═════ Data block

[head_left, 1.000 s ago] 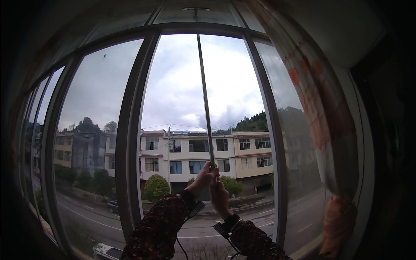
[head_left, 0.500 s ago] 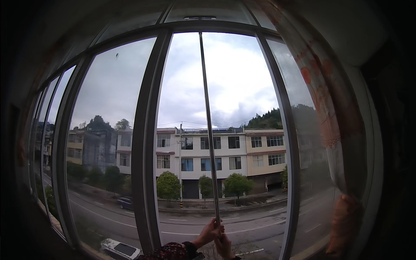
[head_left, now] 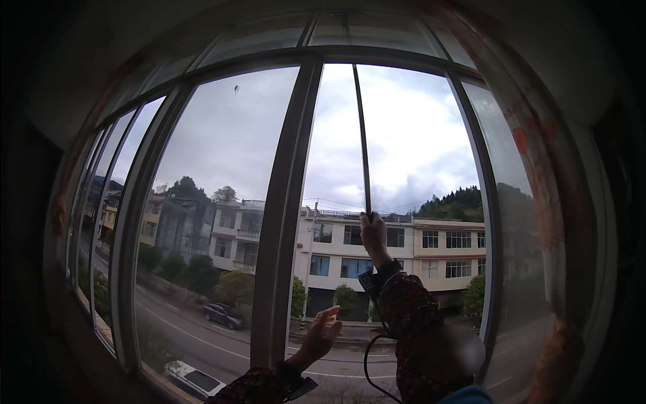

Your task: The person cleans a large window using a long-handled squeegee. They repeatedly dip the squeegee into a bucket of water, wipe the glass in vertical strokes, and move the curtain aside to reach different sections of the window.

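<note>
A long thin metal pole (head_left: 363, 138) rises through the bright middle window opening. Its upper end shows dimly behind the upper glass pane (head_left: 377, 34); what is at its tip is too faint to make out. Raised high, my right hand (head_left: 374, 234) is closed around the pole's lower part. My left hand (head_left: 320, 339) is lower and to the left, near the dark window post (head_left: 286, 222), fingers apart and holding nothing. A small dark device (head_left: 367, 281) sits at my right wrist, and a black cable (head_left: 367, 363) loops below that arm.
Glass panes (head_left: 222, 155) in dark frames stand left of the post. A patterned curtain (head_left: 538, 161) hangs at the right, gathered low down. Outside lie a road (head_left: 195, 330), parked cars, trees and pale buildings (head_left: 447, 249).
My right hand has gone up with the pole, from low in the opening to about mid-height. My left hand has let go of the pole and moved off it. The view has shifted left.
</note>
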Motion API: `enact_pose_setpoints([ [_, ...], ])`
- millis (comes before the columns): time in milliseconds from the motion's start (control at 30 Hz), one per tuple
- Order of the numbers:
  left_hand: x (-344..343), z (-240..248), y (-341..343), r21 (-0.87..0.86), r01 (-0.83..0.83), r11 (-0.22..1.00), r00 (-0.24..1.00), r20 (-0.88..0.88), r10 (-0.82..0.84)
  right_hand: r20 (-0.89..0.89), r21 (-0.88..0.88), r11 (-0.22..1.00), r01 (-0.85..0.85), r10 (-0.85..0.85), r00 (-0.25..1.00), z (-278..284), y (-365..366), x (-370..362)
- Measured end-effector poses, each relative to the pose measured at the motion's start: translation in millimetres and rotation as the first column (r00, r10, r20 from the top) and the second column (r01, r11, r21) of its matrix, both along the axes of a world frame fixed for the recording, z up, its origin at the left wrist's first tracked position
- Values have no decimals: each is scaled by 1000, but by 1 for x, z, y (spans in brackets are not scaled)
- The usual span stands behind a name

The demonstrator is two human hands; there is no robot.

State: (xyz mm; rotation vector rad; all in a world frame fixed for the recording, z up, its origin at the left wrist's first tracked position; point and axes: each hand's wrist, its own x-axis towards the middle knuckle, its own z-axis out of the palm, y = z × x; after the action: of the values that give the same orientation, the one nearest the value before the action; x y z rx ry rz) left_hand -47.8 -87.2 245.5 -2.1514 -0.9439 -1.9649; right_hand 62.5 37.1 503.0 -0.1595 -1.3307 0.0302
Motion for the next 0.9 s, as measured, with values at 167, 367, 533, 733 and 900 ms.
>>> enact_pose_setpoints([
  [167, -15, -24, 13, -106, -12, 994, 994, 110, 24, 27, -167, 983, -81, 86, 996, -152, 11, -24],
  [367, 11, -54, 31, -189, 64, 980, 996, 73, -51, 92, -338, 940, 32, -1, 996, -423, 29, 14],
  [533, 46, -84, 29, -208, 135, 969, 988, -45, -148, 267, -621, 776, 108, 79, 960, -586, -10, 53],
  [733, 56, -86, 23, -195, 102, 976, 993, -30, -110, -14, -571, 802, -177, 206, 978, -506, 16, 63],
  [900, 39, -94, 34, -213, 76, 974, 996, -26, -83, -57, -379, 858, -347, 353, 934, -289, 60, 104],
])
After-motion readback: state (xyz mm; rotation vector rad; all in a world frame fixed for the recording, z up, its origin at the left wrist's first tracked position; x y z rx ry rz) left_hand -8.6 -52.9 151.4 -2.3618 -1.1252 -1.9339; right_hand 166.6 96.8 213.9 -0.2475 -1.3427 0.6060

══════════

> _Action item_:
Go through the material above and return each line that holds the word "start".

> _Completed task_:
- millis (comes before the columns): time in milliseconds from the motion's start (control at 30 Hz), one per tuple
- Measured end-effector poses, each relative to the pose measured at the motion's start: translation in millimetres and rotation as the first column (r00, r10, r20 from the top) and the second column (r01, r11, r21) of its matrix, both along the axes of a world frame fixed for the recording, z up, its origin at the left wrist's first tracked position

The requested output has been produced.